Okay, @dunleavy005 and @matsen I made some changes so that I can run BEAST lineages on different version of partis with different nprune values. I committed all these changes to a new branch called laura. To begin with, I'm running "latest" version on IgG with nprune = 100 and it will be done later today. If there are no errors, I'll run all of the following: v9 vs. latest, IgG and IgK, and nprune = 50, 100, and 150. Changes I just made to the scripts (on branch laura): 1) Altered the README.md file so the seed example is correct 2) Altered the run_beast_asr.sh script to correctly cp the .csv from the right path given a flagged/specified version 3) Altered the run_beast_asr.sh to include the CFT_VERSION (which is actually a partis version, haha) in the file names of all the outputs (right after the seedpruned specification)

lauradoepker commented 7 years ago

@dunleavy005 I would like to generate a .png graphic of the trees with their nucleotide sequences in addition to the .pngs of the trees based on amino acid. Can you remind me where to go to change this? I manually diffed the fasta outputs before they were translated, but now I need to run something else to generate the graphic?

dunleavy005 commented 7 years ago

Yeah, I vaguely remember sending you some files last week doing this? If this is that same thing, I think it might make sense to modify trees_to_counted_ancestors() to accept a flag whether we want AA or DNA outputs.

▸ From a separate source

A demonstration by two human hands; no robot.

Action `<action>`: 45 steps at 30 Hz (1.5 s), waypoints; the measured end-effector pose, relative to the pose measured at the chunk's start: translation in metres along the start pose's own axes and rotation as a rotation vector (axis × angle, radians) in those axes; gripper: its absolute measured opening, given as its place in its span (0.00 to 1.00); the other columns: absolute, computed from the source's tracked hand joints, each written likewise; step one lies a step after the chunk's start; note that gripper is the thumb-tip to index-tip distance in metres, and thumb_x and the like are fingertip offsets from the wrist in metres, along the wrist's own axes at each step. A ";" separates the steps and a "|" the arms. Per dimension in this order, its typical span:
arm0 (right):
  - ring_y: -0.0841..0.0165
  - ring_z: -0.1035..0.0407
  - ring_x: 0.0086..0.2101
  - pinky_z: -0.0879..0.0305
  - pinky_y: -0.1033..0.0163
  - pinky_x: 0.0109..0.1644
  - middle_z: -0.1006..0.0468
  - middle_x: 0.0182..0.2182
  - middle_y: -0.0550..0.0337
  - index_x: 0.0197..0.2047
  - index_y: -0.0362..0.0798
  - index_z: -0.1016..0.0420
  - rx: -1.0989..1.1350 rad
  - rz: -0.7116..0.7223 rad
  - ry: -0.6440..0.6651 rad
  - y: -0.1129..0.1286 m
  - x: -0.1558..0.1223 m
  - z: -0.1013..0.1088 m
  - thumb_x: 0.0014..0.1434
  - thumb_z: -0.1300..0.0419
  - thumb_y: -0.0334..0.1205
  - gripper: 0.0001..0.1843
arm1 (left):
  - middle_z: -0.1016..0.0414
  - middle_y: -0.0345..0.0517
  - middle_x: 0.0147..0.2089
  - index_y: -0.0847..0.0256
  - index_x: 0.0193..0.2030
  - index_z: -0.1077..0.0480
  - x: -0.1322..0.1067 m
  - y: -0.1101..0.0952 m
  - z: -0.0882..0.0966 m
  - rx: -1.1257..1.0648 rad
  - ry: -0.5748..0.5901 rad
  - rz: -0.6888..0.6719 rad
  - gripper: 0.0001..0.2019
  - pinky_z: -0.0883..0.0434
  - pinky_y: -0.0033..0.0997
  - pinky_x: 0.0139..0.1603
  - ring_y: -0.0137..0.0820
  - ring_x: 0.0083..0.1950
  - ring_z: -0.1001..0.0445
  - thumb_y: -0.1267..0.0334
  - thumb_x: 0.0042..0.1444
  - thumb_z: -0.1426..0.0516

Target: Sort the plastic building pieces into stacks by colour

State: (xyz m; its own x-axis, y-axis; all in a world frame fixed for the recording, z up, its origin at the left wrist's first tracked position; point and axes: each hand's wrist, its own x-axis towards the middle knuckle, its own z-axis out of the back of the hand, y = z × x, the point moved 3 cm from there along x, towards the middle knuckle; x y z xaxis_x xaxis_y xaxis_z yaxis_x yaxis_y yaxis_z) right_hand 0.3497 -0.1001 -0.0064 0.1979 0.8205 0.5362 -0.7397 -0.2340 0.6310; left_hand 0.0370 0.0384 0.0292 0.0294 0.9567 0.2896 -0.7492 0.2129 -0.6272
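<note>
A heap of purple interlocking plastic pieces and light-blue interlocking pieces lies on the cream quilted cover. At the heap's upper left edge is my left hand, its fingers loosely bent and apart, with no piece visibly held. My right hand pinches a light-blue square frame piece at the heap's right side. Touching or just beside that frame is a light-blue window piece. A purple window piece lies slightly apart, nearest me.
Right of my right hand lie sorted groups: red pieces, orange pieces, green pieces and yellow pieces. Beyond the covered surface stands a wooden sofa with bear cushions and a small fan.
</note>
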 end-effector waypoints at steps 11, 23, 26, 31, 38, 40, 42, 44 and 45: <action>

lauradoepker commented 7 years ago

I just manually/visually compared all the BEAST runs for "latest" partis version using nprunes of 50, 75, 100, 125, and 150. I used lower filters to see if that helped... it didn't really. I still like nprune = 100 the best.

It turns out that, for this project, I'd like to order the antibody chains by ordering the biologically-relevant nucleotide sequence that's associated with the inferred translation that we were using in BEAST. (The easier option is to just back-translate the amino acid sequence... but that gives me a sequence that's nothing like the true biological ancestral sequence).

@dunleavy005 can you help me or point me in the right direction so I can match the translations (for example: "inferred_3_6757") to the set of nucleotide sequences that originally translated to that? This is exactly what we talked about last Thursday... I didn't realize I'd want it so soon.

To recount what we discussed: I think we want to change the trees_to_counted_ancestors.py script to output a file (perhaps dictionaries?) that tells us which nt sequences are matched with which aa sequences and also what that aa sequence got named (i.e. "inferred_3_6757")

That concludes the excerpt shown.